`24 The Tangled Web`

A thousand streamers flaunted fair; Various in shape, device, and hue.

—Sir Walter Scott (1771–1832)¹

The quotation that introduces this chapter is from Marmion, an epic poem by Sir Walter Scott about the Battle of Flodden in 1513, and it describes the army raised by King James IV of Scotland from the clans of Scotland. The poem includes the line: “O, what a tangled web we weave…”

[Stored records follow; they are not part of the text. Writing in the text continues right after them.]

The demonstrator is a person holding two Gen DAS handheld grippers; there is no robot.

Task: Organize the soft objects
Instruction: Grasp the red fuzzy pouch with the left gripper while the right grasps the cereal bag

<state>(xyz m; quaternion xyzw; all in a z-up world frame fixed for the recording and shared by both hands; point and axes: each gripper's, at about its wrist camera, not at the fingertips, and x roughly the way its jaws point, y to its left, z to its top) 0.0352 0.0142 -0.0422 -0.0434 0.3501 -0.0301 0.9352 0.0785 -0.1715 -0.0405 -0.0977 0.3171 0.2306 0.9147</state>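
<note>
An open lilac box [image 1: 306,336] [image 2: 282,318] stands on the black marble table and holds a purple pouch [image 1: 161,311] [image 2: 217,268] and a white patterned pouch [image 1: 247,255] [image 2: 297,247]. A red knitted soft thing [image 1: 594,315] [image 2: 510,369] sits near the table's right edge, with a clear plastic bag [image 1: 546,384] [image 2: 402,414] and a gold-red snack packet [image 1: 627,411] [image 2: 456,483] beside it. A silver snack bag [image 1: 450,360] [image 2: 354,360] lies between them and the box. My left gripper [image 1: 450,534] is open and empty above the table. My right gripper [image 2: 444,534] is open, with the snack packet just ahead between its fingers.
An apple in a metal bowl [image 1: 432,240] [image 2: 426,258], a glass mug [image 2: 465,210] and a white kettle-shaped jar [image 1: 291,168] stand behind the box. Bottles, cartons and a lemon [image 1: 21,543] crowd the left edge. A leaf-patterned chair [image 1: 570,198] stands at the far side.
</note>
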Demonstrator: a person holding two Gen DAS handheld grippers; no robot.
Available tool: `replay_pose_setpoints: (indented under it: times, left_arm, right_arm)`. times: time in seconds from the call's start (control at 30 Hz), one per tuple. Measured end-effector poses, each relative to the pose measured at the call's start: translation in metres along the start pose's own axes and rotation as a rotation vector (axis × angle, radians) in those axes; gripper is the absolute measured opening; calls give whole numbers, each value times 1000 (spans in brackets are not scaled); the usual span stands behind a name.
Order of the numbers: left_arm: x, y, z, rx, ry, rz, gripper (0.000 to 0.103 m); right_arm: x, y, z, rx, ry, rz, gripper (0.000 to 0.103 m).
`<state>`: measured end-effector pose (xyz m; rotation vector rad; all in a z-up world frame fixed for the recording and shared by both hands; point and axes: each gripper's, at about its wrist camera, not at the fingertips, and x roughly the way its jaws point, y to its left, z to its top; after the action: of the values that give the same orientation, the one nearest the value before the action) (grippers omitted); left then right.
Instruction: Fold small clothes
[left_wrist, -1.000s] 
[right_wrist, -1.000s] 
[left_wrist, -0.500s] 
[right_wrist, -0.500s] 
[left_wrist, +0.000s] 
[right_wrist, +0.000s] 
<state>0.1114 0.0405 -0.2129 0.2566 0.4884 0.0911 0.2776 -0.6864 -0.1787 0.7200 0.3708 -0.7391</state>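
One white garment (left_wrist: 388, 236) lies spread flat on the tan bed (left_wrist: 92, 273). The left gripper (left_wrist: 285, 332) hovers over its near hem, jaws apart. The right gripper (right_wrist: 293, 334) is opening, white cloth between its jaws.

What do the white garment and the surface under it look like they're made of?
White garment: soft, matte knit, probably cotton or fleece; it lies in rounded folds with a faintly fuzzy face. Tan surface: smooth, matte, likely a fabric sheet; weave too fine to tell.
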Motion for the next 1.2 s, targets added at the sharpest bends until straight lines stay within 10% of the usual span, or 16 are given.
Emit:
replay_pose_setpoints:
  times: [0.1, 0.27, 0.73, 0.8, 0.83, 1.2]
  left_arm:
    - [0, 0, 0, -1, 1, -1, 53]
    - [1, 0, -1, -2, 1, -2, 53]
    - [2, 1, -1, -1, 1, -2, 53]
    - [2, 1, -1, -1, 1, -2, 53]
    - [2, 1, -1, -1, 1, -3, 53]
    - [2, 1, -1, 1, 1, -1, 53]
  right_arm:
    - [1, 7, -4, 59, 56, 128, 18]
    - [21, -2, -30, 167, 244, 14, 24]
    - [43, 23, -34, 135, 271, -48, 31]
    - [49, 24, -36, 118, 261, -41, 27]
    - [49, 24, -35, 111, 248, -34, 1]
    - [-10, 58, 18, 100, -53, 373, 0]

I began this book with a reflection that although I, like you, am a human being, a Homo sapiens; we are not desiccated calculating machines,² but creatures of passion. We share the same genes, with a few minor differences, but those genes did not solely determine who we are now, nor did the differences solely determine the ways in which we differ. The environment into which we were born, our early life experiences and our interactions with close kin, made a big and lasting difference. I asked: how much of our behavior is really governed by reason? How often are the reasons that we give merely self-serving narratives, justifying behaviors governed by things of which we are unaware or only dimly aware or which we prefer not to acknowledge?

I sketched out the “classical” view of the brain—which presents it as a computational structure whose power resides in its scale, in its complexity, in the ability of neurons to compute rapidly, and in the ability of neuronal networks to modify their connections in the light of experience—and asked, where in this edifice are our passions?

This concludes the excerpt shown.